━━━ Given entries ━━━
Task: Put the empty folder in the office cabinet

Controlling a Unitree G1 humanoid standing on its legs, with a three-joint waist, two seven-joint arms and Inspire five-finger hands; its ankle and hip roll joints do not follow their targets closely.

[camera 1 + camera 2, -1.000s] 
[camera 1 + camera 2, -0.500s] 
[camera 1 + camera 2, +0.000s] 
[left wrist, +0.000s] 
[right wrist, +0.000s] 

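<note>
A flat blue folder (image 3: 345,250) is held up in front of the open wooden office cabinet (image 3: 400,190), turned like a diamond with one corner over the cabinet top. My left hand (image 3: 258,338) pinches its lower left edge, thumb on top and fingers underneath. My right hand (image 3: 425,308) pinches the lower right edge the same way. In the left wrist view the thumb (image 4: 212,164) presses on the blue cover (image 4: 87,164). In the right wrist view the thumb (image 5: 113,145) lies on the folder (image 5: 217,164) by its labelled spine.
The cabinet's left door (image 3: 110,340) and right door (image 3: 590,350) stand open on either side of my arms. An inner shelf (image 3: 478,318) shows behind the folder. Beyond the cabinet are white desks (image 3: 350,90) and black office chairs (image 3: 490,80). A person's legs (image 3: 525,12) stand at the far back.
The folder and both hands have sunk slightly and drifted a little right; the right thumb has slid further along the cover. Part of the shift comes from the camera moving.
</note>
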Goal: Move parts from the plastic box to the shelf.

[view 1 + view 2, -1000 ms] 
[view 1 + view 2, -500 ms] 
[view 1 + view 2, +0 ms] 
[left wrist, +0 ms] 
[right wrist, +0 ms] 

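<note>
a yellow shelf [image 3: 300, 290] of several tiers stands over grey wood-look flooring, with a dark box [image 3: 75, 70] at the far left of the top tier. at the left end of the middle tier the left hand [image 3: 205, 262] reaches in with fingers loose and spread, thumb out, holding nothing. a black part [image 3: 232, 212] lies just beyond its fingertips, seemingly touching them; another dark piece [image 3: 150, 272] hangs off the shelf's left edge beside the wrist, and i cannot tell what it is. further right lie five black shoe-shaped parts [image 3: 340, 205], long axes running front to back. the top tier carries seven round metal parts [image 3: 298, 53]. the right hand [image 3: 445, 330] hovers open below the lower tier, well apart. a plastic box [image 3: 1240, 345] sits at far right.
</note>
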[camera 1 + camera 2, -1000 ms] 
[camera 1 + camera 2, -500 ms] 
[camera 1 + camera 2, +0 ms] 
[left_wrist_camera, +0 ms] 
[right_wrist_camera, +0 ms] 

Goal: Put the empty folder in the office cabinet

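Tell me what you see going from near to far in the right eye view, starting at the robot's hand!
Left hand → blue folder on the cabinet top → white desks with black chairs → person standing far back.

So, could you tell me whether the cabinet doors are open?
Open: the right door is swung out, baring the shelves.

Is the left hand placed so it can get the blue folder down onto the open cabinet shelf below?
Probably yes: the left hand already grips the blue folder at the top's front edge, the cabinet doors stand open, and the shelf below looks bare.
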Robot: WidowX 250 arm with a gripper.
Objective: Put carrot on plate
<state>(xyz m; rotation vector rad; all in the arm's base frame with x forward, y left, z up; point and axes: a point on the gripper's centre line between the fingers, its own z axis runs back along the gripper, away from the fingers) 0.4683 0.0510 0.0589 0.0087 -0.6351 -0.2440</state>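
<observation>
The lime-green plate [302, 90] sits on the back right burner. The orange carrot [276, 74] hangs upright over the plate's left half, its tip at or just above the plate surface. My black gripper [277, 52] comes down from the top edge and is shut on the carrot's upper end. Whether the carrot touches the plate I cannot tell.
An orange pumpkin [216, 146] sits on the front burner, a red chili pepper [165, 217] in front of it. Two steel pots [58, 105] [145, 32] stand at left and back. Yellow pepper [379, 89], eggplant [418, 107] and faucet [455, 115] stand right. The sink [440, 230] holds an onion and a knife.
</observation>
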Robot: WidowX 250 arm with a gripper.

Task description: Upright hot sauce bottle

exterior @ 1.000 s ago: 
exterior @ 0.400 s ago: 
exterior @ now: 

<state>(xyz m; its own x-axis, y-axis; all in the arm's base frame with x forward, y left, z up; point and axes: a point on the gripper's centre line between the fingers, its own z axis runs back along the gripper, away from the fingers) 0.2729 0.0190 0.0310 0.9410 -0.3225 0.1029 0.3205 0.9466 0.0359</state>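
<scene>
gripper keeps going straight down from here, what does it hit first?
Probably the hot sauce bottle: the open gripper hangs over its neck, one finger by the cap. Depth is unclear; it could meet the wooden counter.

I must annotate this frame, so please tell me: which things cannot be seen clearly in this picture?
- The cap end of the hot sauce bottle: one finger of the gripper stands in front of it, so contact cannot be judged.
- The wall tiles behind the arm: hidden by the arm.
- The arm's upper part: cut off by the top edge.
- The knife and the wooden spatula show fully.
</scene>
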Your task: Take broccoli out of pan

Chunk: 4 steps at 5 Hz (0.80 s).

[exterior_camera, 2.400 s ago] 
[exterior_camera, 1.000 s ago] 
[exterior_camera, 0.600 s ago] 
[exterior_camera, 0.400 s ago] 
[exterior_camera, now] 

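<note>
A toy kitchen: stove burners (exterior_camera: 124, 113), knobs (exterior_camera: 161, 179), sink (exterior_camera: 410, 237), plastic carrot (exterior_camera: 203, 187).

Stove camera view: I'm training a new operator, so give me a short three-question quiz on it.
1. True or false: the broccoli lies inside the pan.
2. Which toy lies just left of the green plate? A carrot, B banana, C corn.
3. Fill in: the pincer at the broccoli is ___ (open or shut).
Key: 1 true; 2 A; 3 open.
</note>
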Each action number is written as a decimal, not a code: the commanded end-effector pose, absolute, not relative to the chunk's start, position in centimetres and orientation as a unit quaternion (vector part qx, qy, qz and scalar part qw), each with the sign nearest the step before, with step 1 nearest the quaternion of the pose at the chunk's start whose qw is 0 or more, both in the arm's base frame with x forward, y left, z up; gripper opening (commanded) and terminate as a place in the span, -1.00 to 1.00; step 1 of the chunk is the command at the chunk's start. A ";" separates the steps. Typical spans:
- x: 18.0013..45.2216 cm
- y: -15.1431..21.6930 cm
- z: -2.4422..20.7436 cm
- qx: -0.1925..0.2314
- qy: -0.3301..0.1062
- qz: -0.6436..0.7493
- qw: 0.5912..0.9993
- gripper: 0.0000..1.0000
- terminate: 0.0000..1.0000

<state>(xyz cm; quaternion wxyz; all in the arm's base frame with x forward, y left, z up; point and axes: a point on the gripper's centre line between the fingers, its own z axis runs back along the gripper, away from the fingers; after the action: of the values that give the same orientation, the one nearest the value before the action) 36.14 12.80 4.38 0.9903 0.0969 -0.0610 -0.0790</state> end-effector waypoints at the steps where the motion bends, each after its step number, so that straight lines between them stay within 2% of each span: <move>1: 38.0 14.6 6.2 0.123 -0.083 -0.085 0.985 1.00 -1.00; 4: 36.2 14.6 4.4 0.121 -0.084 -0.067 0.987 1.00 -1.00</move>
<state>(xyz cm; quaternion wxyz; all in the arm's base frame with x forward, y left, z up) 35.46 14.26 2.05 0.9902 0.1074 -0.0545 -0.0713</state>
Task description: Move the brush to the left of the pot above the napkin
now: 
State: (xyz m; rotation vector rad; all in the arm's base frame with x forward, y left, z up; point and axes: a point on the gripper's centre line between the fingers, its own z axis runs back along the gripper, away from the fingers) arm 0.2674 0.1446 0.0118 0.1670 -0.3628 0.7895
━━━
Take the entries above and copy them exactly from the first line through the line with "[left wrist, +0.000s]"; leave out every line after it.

[Solution to the problem]:
Task: Put the empty folder in the office cabinet

Controlling a Unitree G1 humanoid standing on its legs, with a three-joint waist, two seven-joint arms and Inspire five-finger hands; its ankle and hip roll joints do not follow their targets closely.

[camera 1 + camera 2, -1.000s] 
[camera 1 + camera 2, -0.500s] 
[camera 1 + camera 2, +0.000s] 
[left wrist, +0.000s] 

This output is complete, and the exercise is done.